The second side contains the Old Norse name Bryngærðr, and the third side displays eight small runes, potentially representing a continuation of the text in Old Norse, possibly expressing the phrase “it is true.” Zilmer suggests a plausible interpretation: a short prayer conveying the story of Bryngærðr, who entrusted herself into the hands of God.
Both artifacts were discovered in refuse layers, likely linked to land reclamation in areas prone to flooding. Mark Oldham, the project leader of the excavation, notes that the bone might be associated with the earliest settlement period, given its proximity to natural deposits. While the exact age of these runic finds is yet to be determined, scientific tests are expected to provide more insights.
Similar runic discoveries in Norway generally date from 1100 to 1350, with some even older. The examination of spelling and the use of specific characters may assist in determining the approximate age of the inscriptions.

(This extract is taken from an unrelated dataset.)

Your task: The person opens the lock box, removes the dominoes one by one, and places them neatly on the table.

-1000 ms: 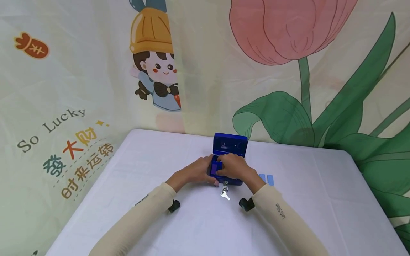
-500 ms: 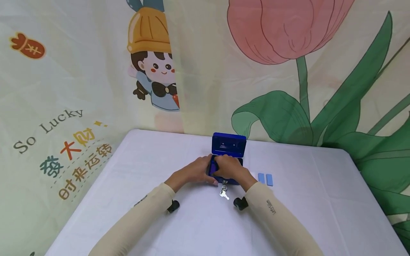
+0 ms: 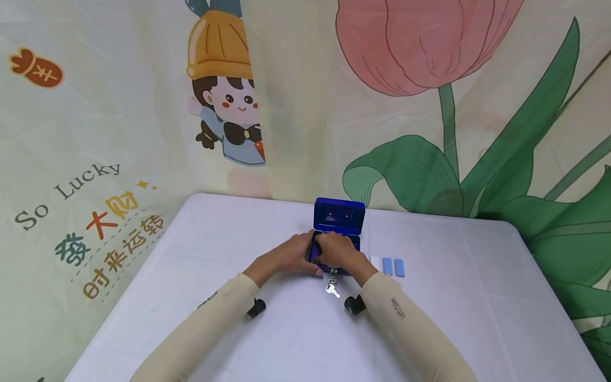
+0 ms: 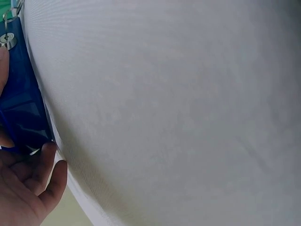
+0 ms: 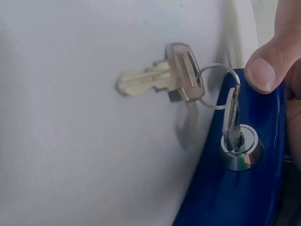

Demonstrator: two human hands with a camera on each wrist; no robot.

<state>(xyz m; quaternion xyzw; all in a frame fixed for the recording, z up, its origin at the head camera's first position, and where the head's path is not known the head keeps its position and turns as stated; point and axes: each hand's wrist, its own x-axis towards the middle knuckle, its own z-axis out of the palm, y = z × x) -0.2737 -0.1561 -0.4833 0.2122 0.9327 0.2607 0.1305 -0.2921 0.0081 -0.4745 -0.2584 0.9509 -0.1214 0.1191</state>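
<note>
A blue cash box (image 3: 339,215) stands with its lid raised near the table's back edge. Keys (image 3: 332,289) hang on a ring at its front; in the right wrist view one key (image 5: 231,120) sits in the round silver lock (image 5: 241,157). My left hand (image 3: 292,254) grips the box's left side, its thumb along the front. The right hand (image 3: 338,249) reaches over the front wall, fingers bent down into the box. Whatever lies between those fingertips is hidden. The left wrist view catches only part of the box (image 4: 23,89), with fingers against its end.
Two light blue strips (image 3: 393,267) lie side by side on the white tablecloth (image 3: 444,297), right of the box. A pale strip (image 3: 375,263) shows beside them. A printed curtain (image 3: 305,106) hangs directly behind the table.
My right hand has shifted slightly left within the box, and its forearm with it, uncovering the strips on the right. The left hand keeps its place on the box.
</note>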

Zilmer points out distinctive features, such as the use of dotted runes on the wooden stick and the differentiation between the a-rune and æ-rune on the bone, as characteristic of medieval runes.
Oslo has already yielded 85 loose objects with runic inscriptions from the medieval period, while Bergen has seen over 680 similar discoveries. Most of the known runic artifacts in Oslo were unearthed during the 1970s and 80s, making each new find a unique and vital contribution to unraveling the words and deeds of medieval inhabitants.
These discoveries, coming on the heels of the decorated knife handle featuring what may be Scandinavia’s earliest known visual representation of falconry, continue to unravel the mysteries of Norse civilization.